Action item:
Quote the data below in full, minus the images.

#### Data section

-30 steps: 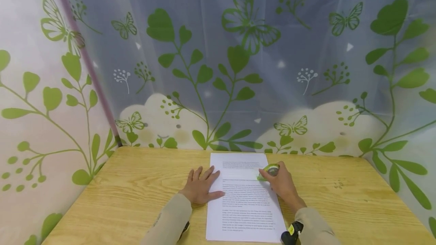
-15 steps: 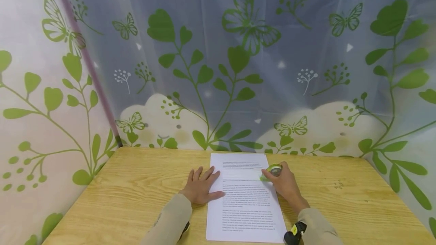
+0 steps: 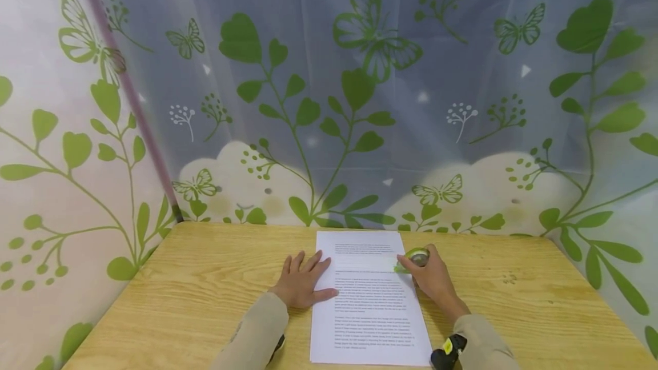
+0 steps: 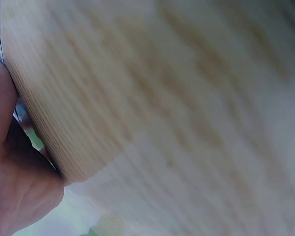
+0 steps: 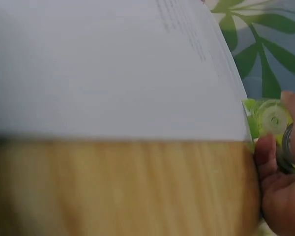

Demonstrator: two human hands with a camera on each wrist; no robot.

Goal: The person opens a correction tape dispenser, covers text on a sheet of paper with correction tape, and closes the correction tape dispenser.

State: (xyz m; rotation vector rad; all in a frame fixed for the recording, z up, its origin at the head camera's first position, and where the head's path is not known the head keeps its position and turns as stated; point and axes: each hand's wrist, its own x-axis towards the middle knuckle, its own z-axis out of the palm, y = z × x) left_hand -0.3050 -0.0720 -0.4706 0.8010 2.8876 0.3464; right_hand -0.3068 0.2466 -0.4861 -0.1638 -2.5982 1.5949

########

Output for this task:
-30 steps: 
-15 steps: 
+0 steps: 
+0 steps: 
+0 steps: 

Demonstrator: two human hands with a camera on each wrist; no robot.

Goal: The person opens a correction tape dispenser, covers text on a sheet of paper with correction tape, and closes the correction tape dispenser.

State: (xyz m; rotation vector rad; all in a frame fixed for the recording, z up, its origin at the head camera's first position, and where the head's path is not known the head keeps its position and turns as stated; point and axes: each hand's wrist, its own x-axis towards the middle knuckle, its own z-axis out of the palm, y = z × x) left_hand -0.3050 -0.0720 -0.4706 0.8010 2.8876 0.3464; right_hand -0.3068 0.2466 -0.4861 -0.1638 -2.5982 1.5949

Nothing else is left to add to this answer.